● Work to complete:
Write out every line below that includes the word "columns".

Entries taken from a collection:
--
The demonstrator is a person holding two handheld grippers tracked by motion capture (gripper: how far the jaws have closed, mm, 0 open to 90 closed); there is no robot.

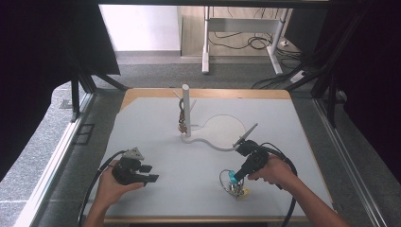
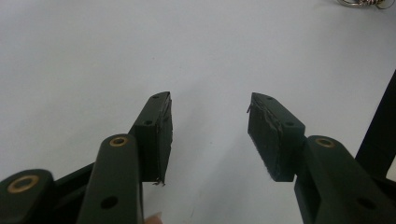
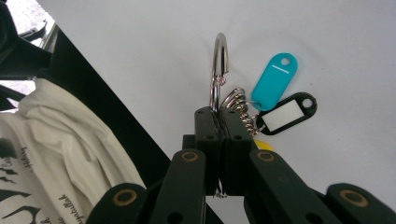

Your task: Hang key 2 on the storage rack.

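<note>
Key ring [image 3: 219, 70] pinched in right tool [image 3: 219, 122] tips.

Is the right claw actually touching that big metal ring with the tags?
Touching. The right gripper view shows the right claw shut on the metal ring, the ring's wire pinched between its two black jaws, with the tags dangling beside it.

Only the white post [image 1: 186, 109] and curved wire [image 1: 208, 143] interrupt the open tabletop [image 1: 283, 123].
</note>
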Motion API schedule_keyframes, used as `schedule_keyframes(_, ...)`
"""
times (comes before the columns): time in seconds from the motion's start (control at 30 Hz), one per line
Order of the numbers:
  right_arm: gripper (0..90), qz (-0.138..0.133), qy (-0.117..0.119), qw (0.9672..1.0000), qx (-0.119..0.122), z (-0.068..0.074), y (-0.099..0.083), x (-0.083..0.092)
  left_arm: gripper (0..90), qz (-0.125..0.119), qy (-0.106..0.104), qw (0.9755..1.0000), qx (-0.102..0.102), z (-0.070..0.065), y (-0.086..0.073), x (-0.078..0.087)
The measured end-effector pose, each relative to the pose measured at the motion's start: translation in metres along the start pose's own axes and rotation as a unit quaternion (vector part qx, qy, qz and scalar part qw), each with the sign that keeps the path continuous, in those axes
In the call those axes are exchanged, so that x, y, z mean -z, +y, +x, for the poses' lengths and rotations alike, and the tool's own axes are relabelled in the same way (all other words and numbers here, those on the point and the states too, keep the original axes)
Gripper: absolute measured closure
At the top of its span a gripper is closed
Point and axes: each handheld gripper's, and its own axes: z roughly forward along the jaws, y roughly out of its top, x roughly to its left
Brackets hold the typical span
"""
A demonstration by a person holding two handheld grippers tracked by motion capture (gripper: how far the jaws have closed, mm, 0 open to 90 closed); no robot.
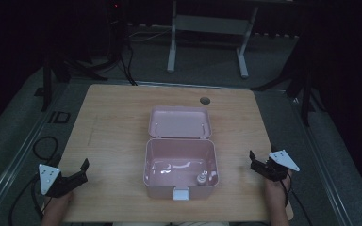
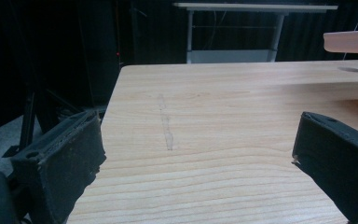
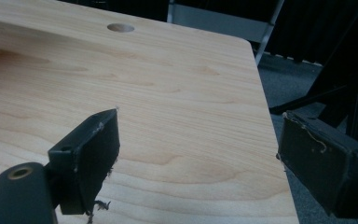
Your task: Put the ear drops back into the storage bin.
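High view showed a pink box [image 1: 180,167] at the middle of the table [image 1: 113,122], its lid [image 1: 180,122] thrown back and a small pale thing [image 1: 201,179] lying inside near the front right corner, with the left gripper [image 1: 78,175] and right gripper [image 1: 259,165] well apart on either side, both spread wide and holding nothing. The box looked like thin, light, stiff plastic, smooth enough to slip. The lid's far edge seemed the best hold for closing it, the other gripper steadying a side wall.
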Motion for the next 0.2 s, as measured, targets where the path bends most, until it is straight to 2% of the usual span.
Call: schedule_keyframes(0.2,12.3,0.005,0.000,1.0000,0.002,-0.0004,0.0002,-0.0010,2.0,0.000,0.000,1.0000,0.000,0.0000,0.0000,0.0000)
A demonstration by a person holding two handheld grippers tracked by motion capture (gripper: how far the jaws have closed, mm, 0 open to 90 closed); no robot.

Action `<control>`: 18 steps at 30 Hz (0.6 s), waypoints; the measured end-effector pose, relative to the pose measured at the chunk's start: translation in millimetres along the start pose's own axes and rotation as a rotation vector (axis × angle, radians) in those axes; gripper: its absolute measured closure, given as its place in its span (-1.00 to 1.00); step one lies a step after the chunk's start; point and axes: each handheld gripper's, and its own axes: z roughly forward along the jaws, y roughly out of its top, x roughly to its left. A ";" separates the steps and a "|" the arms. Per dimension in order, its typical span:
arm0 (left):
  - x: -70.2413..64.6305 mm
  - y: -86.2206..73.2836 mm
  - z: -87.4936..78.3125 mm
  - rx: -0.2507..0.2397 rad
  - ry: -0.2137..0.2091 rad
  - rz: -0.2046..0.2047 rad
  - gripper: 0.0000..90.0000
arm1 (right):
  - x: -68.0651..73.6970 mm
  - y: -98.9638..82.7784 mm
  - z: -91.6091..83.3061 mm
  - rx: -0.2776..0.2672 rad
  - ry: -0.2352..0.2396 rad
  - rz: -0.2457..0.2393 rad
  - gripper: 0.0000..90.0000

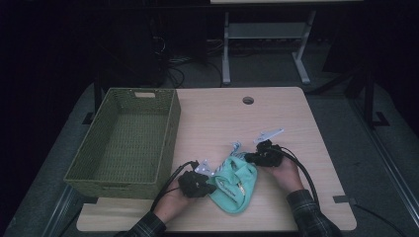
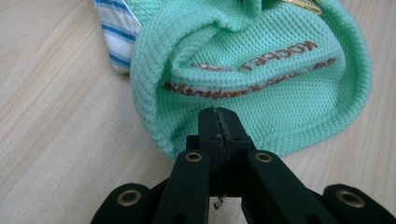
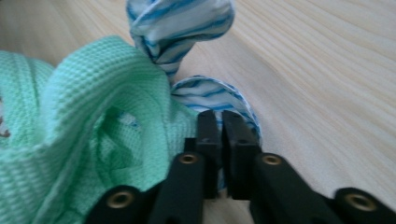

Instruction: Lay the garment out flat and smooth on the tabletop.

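A mint green knitted cloth with a blue striped lining [image 1: 234,182] is lying on the pale wooden surface [image 1: 276,118], right beside the green woven basket [image 1: 126,140]. The left claw [image 2: 218,122] is pinching its near hem and the right claw [image 3: 219,128] is pinching its striped edge. They seem to be getting a hold, so next I think both must lift together toward the basket.

Mint-green knitted cloth garment on a pale wood-grain tabletop.
The garment [image 2: 261,84] is a matt waffle-textured knit with brown stitched lettering and a smoother blue-and-white striped woven lining [image 3: 187,28]. The tabletop [image 1: 296,128] looks like smooth light wood laminate with a soft sheen. The grippers' jaws are matt black plastic with small brass-coloured metal rivets. The basket [image 1: 123,138] is rough olive-green woven wicker.
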 end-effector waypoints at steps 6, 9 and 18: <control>0.0 0.8 0.2 0.003 0.000 -0.002 0.98 | -1.6 -0.2 -3.2 -0.015 -0.009 -0.009 0.98; -0.4 1.6 0.1 0.009 0.001 -0.004 0.98 | -3.0 1.2 -8.5 -0.031 -0.023 -0.016 0.99; -0.9 2.3 0.2 0.014 0.007 0.000 0.98 | -17.2 2.1 -29.9 -0.103 -0.093 0.019 0.99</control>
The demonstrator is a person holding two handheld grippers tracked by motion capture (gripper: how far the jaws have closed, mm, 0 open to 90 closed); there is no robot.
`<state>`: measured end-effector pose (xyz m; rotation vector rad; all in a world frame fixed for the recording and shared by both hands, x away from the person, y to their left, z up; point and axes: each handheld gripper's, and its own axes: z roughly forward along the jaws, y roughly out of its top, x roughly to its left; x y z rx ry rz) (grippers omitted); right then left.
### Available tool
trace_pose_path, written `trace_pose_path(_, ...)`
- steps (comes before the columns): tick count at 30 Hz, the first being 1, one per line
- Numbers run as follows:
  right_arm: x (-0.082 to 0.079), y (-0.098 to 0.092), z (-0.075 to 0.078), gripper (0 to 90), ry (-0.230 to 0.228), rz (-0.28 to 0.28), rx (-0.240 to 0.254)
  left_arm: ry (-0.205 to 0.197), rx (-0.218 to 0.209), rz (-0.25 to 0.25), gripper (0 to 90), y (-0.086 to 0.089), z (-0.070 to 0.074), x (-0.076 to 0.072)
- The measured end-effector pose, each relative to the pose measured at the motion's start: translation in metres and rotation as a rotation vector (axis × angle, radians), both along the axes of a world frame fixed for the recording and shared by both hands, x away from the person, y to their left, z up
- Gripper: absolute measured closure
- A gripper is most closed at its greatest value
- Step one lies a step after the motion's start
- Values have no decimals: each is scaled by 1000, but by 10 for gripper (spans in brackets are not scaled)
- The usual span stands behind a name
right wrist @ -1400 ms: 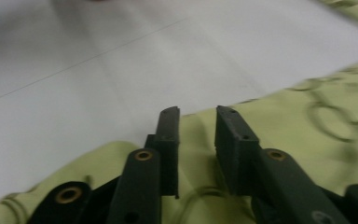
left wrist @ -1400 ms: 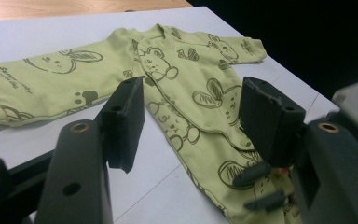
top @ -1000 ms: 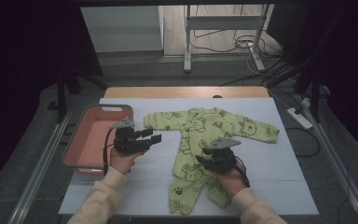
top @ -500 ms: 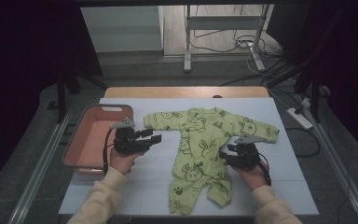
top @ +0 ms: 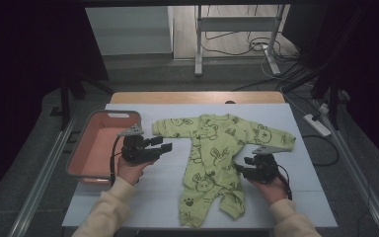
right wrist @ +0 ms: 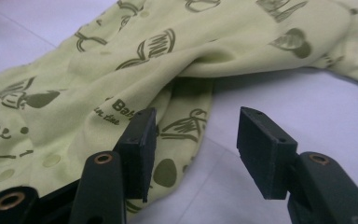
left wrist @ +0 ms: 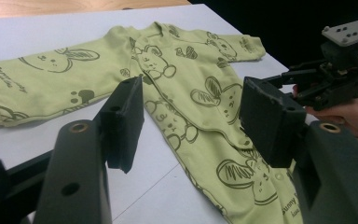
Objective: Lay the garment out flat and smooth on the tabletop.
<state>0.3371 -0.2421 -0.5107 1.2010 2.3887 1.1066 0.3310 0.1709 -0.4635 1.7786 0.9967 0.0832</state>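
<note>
A light green baby onesie (top: 212, 148) with dark animal prints lies spread face up on the white table cover (top: 301, 197), sleeves out and legs toward me. My left gripper (top: 165, 143) hovers beside its left sleeve, pointing right. It is open with nothing between the jaws, and in the left gripper view (left wrist: 193, 121) the onesie (left wrist: 186, 93) lies beyond them. My right gripper (top: 239, 170) sits at the garment's right side near the hip and points left. Its jaws (right wrist: 196, 140) have just been opening. They stand open over the cloth's edge (right wrist: 121, 70) without pinching it.
A pink tray (top: 79, 163) with a grey rim stands at the table's left edge, just behind my left hand. A strip of bare wood (top: 197, 97) runs along the far edge. On the floor beyond are a metal stand (top: 197, 49), cables and a power strip (top: 316, 124).
My right gripper has slid right, from over the onesie's lower body to its right edge, and its jaws have widened. The right leg now lies spread farther right. The left gripper has stayed put.
</note>
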Motion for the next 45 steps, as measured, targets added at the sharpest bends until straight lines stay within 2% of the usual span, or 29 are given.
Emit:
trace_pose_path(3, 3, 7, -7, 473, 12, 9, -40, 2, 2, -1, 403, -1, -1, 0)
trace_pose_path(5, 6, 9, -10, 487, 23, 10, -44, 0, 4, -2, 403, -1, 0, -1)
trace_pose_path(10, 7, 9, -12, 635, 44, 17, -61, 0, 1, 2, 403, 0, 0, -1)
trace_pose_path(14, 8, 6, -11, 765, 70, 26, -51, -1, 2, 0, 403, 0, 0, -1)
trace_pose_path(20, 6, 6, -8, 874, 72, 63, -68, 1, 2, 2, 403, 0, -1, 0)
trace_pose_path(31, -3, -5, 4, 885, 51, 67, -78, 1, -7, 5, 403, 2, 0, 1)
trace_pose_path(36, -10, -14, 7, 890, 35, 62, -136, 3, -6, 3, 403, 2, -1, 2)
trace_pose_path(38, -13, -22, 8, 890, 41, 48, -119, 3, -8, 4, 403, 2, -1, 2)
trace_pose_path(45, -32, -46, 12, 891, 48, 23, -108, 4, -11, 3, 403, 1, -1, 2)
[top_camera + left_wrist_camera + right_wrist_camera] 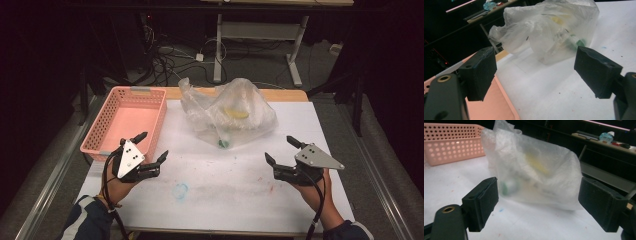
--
● Output of the exercise:
times (comes before the columns): time in seconds from the motion's start (control at 30 Hz), one per line
- steps (comes before the columns): tick count at 30 Hz, the first being 1, one per line

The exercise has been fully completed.